**Work instruction:** Retype, exactly as they appear below, the lines between the line holding "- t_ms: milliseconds" and the line holding "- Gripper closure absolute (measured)", both ends included.

Information provided START

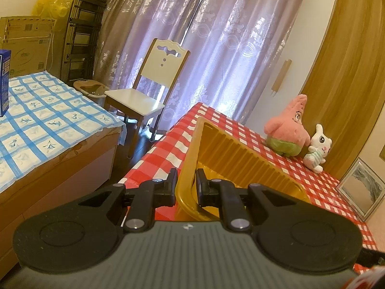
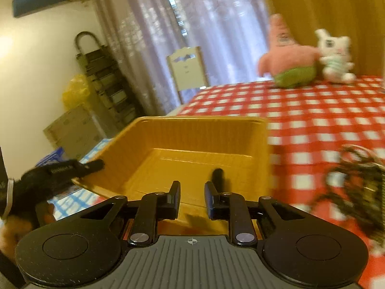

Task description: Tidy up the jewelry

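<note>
A yellow plastic tray [image 1: 240, 154] rests tilted on the red-checked tablecloth [image 1: 312, 180]. My left gripper [image 1: 187, 185] is shut on the tray's near rim, one finger inside the wall and one outside. In the right wrist view the same tray [image 2: 192, 132] lies ahead, with the left gripper [image 2: 96, 165] clamped on its left rim. My right gripper [image 2: 192, 200] hovers over the tray's near edge, its jaws a narrow gap apart with nothing between them. A small dark object [image 2: 217, 175], blurred, sits on the tray floor. A dark tangle of jewelry [image 2: 356, 187] lies on the cloth at the right.
A pink star plush [image 2: 286, 57] and a white bunny plush [image 2: 335, 55] stand at the table's far side. Left of the table are a white chair [image 1: 149, 89] and a bed with a blue-checked cover [image 1: 48, 120]. The table's left edge runs close to the tray.
</note>
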Tool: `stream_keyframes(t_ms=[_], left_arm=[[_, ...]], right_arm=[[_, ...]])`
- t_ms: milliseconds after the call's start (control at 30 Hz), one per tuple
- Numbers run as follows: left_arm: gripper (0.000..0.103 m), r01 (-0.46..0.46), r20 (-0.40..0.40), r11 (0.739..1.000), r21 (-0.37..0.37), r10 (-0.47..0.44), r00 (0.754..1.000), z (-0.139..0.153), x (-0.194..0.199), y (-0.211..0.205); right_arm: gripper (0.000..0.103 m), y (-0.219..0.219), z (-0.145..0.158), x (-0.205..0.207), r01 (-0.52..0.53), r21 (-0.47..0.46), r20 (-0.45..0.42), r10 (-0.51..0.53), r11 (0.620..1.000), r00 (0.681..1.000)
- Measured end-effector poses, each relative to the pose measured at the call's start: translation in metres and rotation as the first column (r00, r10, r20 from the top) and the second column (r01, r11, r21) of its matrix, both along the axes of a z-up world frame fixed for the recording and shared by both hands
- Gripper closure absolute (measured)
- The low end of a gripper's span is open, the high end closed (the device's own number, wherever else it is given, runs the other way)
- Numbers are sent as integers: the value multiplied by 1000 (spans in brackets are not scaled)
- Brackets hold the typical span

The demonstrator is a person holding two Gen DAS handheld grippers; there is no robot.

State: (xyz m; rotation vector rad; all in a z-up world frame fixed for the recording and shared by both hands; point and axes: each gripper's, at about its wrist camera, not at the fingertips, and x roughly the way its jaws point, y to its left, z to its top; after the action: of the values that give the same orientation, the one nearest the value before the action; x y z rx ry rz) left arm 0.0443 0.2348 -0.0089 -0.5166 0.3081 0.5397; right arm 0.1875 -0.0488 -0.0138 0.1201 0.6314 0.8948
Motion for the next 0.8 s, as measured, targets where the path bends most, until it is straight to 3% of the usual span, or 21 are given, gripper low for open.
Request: stream_keyframes(t_ms=[200, 433, 600, 800], left_arm=[[89, -4, -8, 1000, 5, 4, 1000, -1, -1, -1], [89, -10, -18, 1000, 17, 10, 1000, -1, -1, -4], [89, -10, -19, 1000, 19, 11, 1000, 0, -1, -5], [89, -9, -20, 1000, 19, 9, 1000, 1, -1, -5]], right_arm=[[81, -76, -10, 1, 185, -54, -10, -186, 981, 983], [81, -149, -25, 13, 366, -114, -56, -373, 924, 926], [81, -166, -25, 18, 413, -113, -51, -420, 904, 906], [81, -158, -23, 24, 394, -98, -28, -398, 914, 917]])
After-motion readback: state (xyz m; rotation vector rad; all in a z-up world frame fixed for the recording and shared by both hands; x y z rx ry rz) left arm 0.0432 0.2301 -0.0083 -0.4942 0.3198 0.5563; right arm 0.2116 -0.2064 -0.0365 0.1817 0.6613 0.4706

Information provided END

**Task output:**
- t_ms: milliseconds after the call's start (control at 30 Hz), one per tuple
- Numbers run as follows: left_arm: gripper (0.000..0.103 m), r01 (-0.46..0.46), r20 (-0.40..0.40), r11 (0.739..1.000), r21 (-0.37..0.37), r10 (-0.47..0.44), r00 (0.754..1.000), z (-0.139..0.153), x (-0.194..0.199), y (-0.211..0.205); right_arm: gripper (0.000..0.103 m), y (-0.219..0.219), z (-0.145..0.158), x (-0.205..0.207), r01 (-0.52..0.53), r21 (-0.47..0.46), r20 (-0.45..0.42), r10 (-0.51..0.53), r11 (0.620..1.000), r00 (0.681..1.000)
- Measured end-effector poses, each relative to the pose measured at the call's start: translation in metres and rotation as the first column (r00, r10, r20 from the top) and the second column (r01, r11, r21) of its matrix, both along the axes of a z-up world frame fixed for the recording and shared by both hands
- Gripper closure absolute (measured)

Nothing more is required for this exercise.